L'incapacità nel gestire più personaggi è lampante, e quindi si assiste quasi ad un monologo della piccola gatta, sebbene questa venga coadiuvata dalle sorelle, che per carisma e temperamento sembrano dei pallidi riverberi di quelle che erano.
Forse, e dico forse, può attirare un discreto pubblico giovanile che non abbia (e credo sia difficile) mai sentito parlare di "Cat's Eye", ma chi ha amato come me quel piccolo capolavoro, non può che rimanerne deluso, e sentirsi tradito da colui che invero ne è stato l'artefice.
In definitiva, un vero spreco di carta, soldi e tempo.
La mia, oltre ad essere un'esternazione personale, la considero anche opinione oggettiva, in quanto ogni elemento che ha caratterizzato l'opera prima del maestro Hōjō, qui paradossalmente co-artefice del misfatto, risulta non solo assente, ma diametralmente opposta ad essa.
Dalla storia, snaturata fino ai massimi livelli, tanto da cancellare personaggi che ne hanno costruito le fondamenta, come il detective fidanzato della bella Hitomi, Toshio, la cui storia con l'elegante gatta rappresentava il cardine sul quale ruotava l'intero intreccio narrativo, a tal punto che nell'opera originale gli veniva lasciato quasi interamente lo spazio. Espediente, questo, di allontanare personaggi fondamentali, usato per far convergere l'attenzione sul caratterista di fondo, ossia la piccola Ai, impostando una storia d'amore fotocopia di quella narrata fra la sorella maggiore e il poliziotto, ma con scarsi, anzi scarsissimi risultati. E fa sorridere notare che in questo abominio abbia partecipato anche il creatore dell'unica e vera opera, proprio perché fautore di un manga che all'apparenza poteva sembrare il classico shounen d'azione, o di genere poliziesco, ma che invece, grazie anche ai mastodontici disegni del suddetto (che riuscivano a parlare anche senza l'ausilio delle parole) si prefigurava come un'attenta analisi di una bellissima storia d'amore, arricchita da gag e situazioni irriverenti, che ne esaltavano a pieno le qualità. In questo nonsense, invece, tutto scorre in una sola direzione, quella di ringiovanire un prodotto conformandolo ai canoni moderni, ossia banalizzandone i concetti, e smarrendone le peculiarità.

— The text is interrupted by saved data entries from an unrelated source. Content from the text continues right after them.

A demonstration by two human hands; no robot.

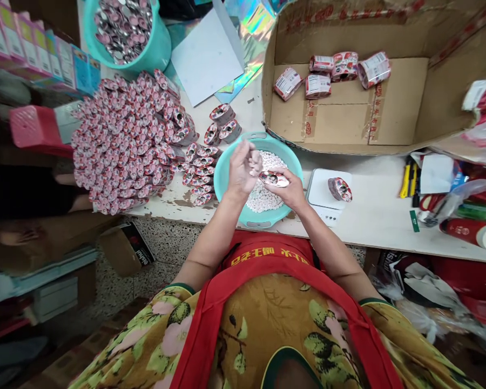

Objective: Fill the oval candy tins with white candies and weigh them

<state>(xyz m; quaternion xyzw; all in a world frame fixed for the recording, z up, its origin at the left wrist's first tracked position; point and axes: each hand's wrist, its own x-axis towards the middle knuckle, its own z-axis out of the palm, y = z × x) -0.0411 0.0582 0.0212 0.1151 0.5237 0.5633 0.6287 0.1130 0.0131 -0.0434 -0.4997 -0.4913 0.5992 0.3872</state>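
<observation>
Over a round turquoise plastic bowl of small white bits, my right hand grips a pink oval tub. I can't see inside my curled left hand.

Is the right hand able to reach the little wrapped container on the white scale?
Probably yes: the container on the scale is close by, with just the basin's rim between. But the right hand holds another wrapped container, so it would likely need to put that down first.
</observation>
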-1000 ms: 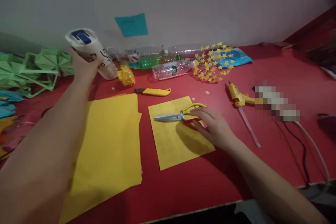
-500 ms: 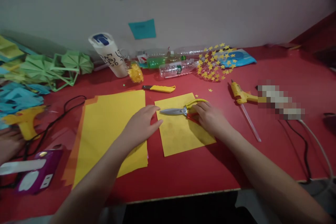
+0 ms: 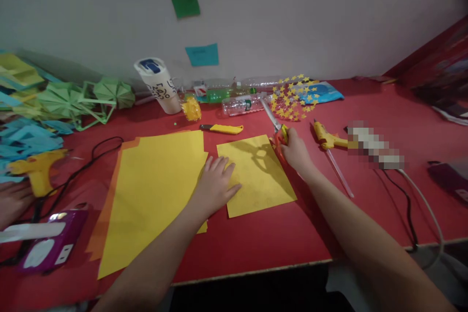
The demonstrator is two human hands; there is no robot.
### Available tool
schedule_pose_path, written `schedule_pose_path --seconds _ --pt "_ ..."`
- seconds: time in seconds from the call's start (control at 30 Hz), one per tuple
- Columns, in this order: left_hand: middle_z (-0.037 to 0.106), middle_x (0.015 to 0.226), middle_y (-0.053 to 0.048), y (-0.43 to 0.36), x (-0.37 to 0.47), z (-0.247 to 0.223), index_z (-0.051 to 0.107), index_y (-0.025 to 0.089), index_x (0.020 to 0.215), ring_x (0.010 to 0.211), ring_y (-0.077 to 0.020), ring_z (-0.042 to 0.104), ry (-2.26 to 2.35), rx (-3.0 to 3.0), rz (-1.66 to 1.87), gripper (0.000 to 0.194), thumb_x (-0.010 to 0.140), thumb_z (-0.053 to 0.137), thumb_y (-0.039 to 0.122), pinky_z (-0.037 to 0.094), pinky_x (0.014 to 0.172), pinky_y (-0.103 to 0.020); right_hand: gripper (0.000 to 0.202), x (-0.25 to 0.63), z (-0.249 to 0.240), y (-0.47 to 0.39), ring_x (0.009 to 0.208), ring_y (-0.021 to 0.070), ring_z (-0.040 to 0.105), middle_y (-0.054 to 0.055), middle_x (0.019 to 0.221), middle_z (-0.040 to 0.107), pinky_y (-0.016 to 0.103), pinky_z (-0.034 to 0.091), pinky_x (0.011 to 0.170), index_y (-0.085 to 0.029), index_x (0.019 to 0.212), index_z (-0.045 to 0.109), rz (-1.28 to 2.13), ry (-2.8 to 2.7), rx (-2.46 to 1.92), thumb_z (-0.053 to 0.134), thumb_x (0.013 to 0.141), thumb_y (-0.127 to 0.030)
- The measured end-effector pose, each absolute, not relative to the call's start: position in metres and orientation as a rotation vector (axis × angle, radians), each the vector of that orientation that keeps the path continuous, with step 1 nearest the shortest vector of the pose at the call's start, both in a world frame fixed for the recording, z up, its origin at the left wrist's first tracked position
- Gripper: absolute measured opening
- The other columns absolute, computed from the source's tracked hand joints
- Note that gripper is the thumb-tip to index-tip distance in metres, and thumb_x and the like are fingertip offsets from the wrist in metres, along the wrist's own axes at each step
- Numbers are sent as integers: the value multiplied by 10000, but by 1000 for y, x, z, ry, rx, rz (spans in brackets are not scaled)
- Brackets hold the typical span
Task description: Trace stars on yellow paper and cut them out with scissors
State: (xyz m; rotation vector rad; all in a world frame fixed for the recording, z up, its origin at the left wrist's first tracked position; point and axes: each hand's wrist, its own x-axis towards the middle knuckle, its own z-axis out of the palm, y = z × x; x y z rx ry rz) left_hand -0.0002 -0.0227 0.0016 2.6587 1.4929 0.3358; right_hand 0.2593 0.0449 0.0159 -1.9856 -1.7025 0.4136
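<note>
My left hand [image 3: 216,186] lies with its fingers spread over the left edge of a small yellow sheet [image 3: 256,190]. Scissors [image 3: 272,119] with yellow and red handles are in my right hand [image 3: 294,148], raised above the sheet's upper right corner, blades pointing up and away. To the left lies a stack of larger yellow paper [image 3: 157,180], with orange sheets [image 3: 109,204] showing beneath. A yellow box cutter [image 3: 223,129] rests behind the papers.
Plastic bottles [image 3: 237,106], a tumbler [image 3: 161,87] and yellow stars [image 3: 292,100] stand along the wall. A glue gun [image 3: 325,137] lies right. At far left are another person's hand [image 3: 14,202], a yellow glue gun [image 3: 38,168] and a purple device [image 3: 54,243].
My right hand has lifted the scissors off the small sheet and turned their blades away. My left hand has moved right and down onto the sheet's edge. The view has shifted slightly.
</note>
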Motion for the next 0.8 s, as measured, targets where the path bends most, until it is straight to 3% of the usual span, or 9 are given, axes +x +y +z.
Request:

Ovviamente il restyle poteva senz'altro esserci, ma proprio per le abilità indiscusse del maestro Hōjō, che riusciva a trasmettere con il suo tratto distintivo tutta la gamma di sensazioni ed emozioni che i personaggi provavano, con Asai, seppur bravissimo (la sua Hitomi non è male, ma lontanissima da quella originale), non si riesce a cogliere le stesse sfumature, forse perché non figlie del suo genio. E quindi le pagine scivolano nel più puro anonimato, e nella più squallida superficialità, a tratti imbarazzante. Persino il caffè, rifugio e ristoro sia per i lettori, che per i personaggi principali (come non ricordare la bella Hitomi che, appoggiata al bancone, rivolge sguardi languidi al suo Toshio, sempre deluso ed amareggiato, seduto sullo sgabello di fronte), in questo pseudo sequel sembra freddo quanto un vento di maestrale.
L'incapacità nel gestire più personaggi è lampante, e quindi si assiste quasi ad un monologo della piccola gatta, sebbene questa venga coadiuvata dalle sorelle, che per carisma e temperamento sembrano dei pallidi riverberi di quelle che erano.
Forse, e dico forse, può attirare un discreto pubblico giovanile che non abbia (e credo sia difficile) mai sentito parlare di "Cat's Eye", ma chi ha amato come me quel piccolo capolavoro, non può che rimanerne deluso, e sentirsi tradito da colui che invero ne è stato l'artefice.
In definitiva, un vero spreco di carta, soldi e tempo.